#### WORK INSTRUCTIONS:
Look below for the line that contains "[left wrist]", and write out exactly that line and all remaining lines of the listing, omitting pictures.

#### SUPPLIED DATA:
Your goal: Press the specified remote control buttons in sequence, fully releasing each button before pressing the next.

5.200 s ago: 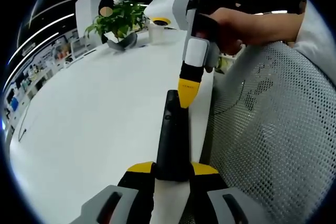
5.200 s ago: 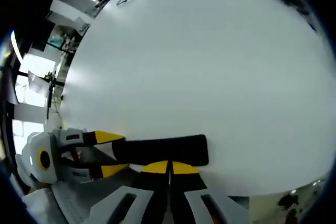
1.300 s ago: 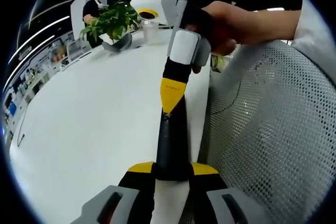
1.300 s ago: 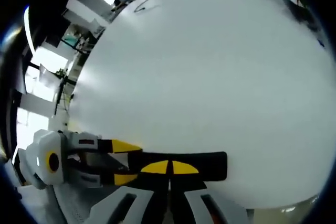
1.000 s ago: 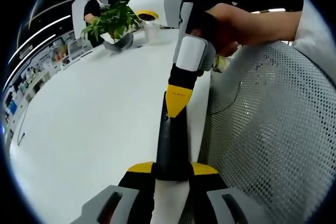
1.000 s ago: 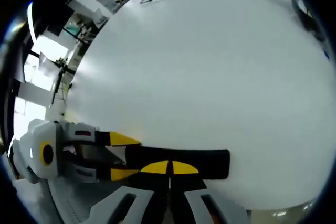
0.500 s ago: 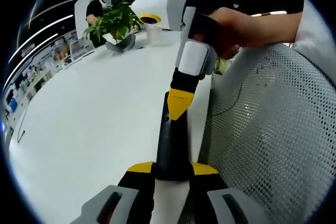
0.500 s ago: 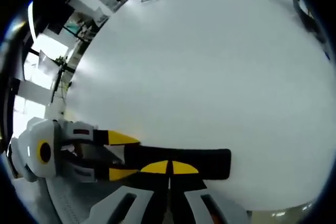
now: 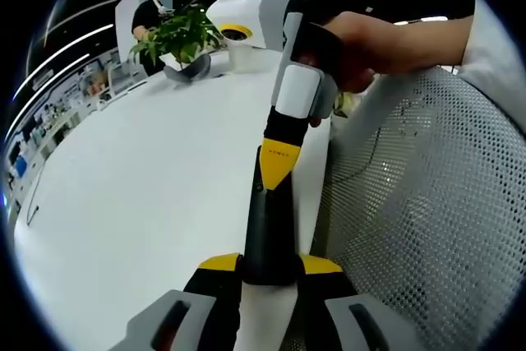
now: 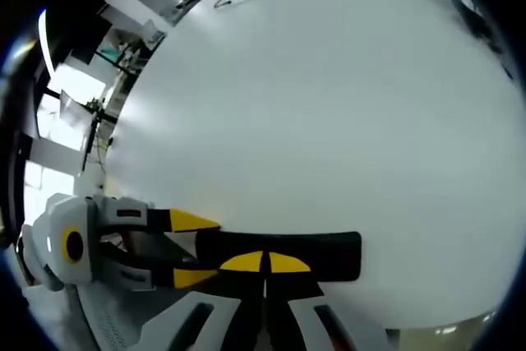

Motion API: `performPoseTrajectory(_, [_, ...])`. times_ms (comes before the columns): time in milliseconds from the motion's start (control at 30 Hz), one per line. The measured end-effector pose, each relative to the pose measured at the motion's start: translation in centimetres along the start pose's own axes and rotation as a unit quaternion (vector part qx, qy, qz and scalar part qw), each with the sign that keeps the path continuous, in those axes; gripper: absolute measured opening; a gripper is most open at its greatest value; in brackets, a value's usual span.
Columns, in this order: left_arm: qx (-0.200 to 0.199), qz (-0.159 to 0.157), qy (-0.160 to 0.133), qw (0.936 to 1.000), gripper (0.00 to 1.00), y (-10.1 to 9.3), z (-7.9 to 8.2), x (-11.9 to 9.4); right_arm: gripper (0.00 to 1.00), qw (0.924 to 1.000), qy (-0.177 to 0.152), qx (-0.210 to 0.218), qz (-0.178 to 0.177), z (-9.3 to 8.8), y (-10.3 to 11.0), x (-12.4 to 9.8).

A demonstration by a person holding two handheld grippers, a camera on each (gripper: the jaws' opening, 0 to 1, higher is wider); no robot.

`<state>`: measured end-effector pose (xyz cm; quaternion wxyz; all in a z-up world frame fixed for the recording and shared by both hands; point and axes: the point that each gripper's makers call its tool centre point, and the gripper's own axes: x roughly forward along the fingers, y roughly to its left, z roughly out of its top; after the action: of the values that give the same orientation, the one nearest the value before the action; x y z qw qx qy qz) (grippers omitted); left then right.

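Remote control (image 9: 267,228) clamped in left hand-held gripper (image 9: 269,265) — right hand-held gripper (image 9: 278,166) touching it.

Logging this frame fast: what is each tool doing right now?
Left tool: shut on the black remote control, clamping its near end.
Right tool: shut, yellow tips together on the remote's button face.
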<state>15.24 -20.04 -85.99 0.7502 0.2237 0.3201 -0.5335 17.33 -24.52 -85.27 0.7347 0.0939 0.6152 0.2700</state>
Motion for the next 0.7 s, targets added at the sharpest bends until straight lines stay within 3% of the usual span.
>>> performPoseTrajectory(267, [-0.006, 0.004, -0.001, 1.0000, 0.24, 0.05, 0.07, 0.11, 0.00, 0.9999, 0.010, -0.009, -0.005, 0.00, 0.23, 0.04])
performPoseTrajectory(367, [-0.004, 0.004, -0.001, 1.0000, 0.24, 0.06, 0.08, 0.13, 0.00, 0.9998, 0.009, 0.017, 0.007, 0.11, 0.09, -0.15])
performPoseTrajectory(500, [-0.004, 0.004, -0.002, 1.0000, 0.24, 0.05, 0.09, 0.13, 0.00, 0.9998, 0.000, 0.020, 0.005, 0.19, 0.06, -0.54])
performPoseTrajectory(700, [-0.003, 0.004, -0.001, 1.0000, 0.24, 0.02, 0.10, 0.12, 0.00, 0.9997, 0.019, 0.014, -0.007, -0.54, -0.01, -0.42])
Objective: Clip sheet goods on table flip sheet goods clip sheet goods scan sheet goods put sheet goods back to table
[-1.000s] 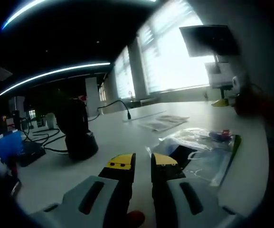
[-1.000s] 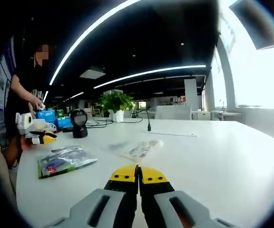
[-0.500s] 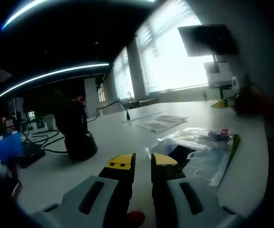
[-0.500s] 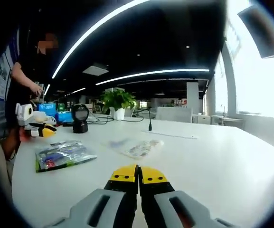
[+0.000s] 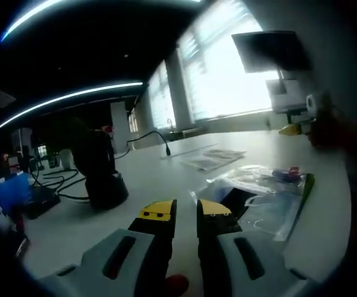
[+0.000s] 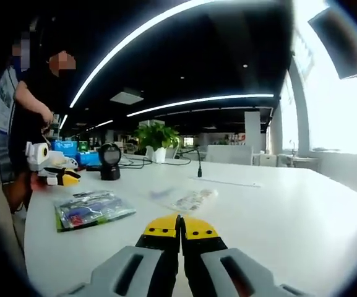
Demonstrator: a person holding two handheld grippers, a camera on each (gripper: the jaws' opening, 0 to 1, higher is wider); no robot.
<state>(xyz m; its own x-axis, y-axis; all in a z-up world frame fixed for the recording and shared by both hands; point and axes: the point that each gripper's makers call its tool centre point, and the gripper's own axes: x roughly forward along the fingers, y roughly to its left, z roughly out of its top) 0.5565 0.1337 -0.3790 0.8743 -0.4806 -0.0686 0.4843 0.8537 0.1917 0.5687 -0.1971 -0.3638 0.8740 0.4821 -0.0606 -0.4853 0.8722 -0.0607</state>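
Here, the sheet goods packet (image 5: pixel 266 195) lies flat on the bench (image 6: pixel 277 210), unclipped; left gripper (image 5: pixel 186 209) jaws slightly apart beside it, right gripper (image 6: pixel 180 228) jaws together.

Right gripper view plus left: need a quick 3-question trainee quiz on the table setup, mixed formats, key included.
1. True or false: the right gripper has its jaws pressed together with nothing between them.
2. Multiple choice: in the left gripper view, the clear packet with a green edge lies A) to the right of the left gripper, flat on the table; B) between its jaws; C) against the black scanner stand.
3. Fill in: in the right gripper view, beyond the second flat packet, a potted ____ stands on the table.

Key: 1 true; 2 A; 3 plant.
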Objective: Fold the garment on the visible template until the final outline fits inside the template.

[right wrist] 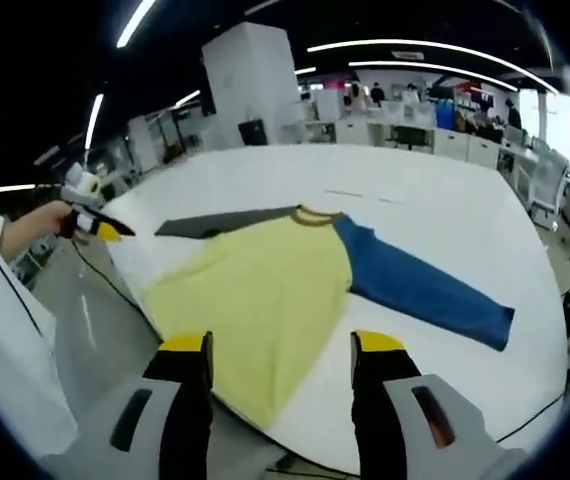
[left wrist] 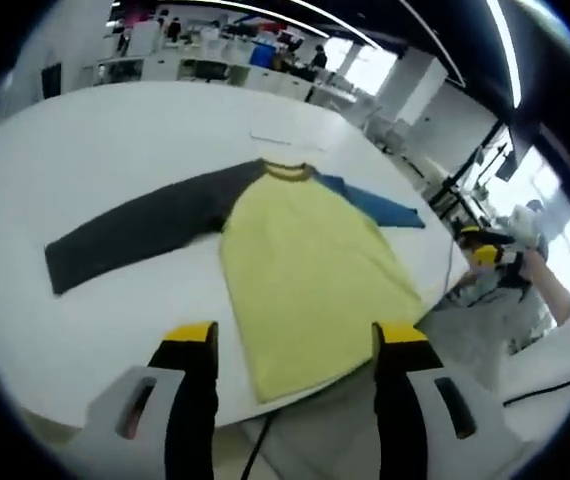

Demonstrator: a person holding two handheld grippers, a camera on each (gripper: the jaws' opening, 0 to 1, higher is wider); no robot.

#### OUTPUT BELOW:
[left wrist] 

Demonstrator: a person holding two handheld grippers, a camera on each (gripper: the jaws' opening, 0 to 1, higher is wider); no robot.

This exercise requires no additional output.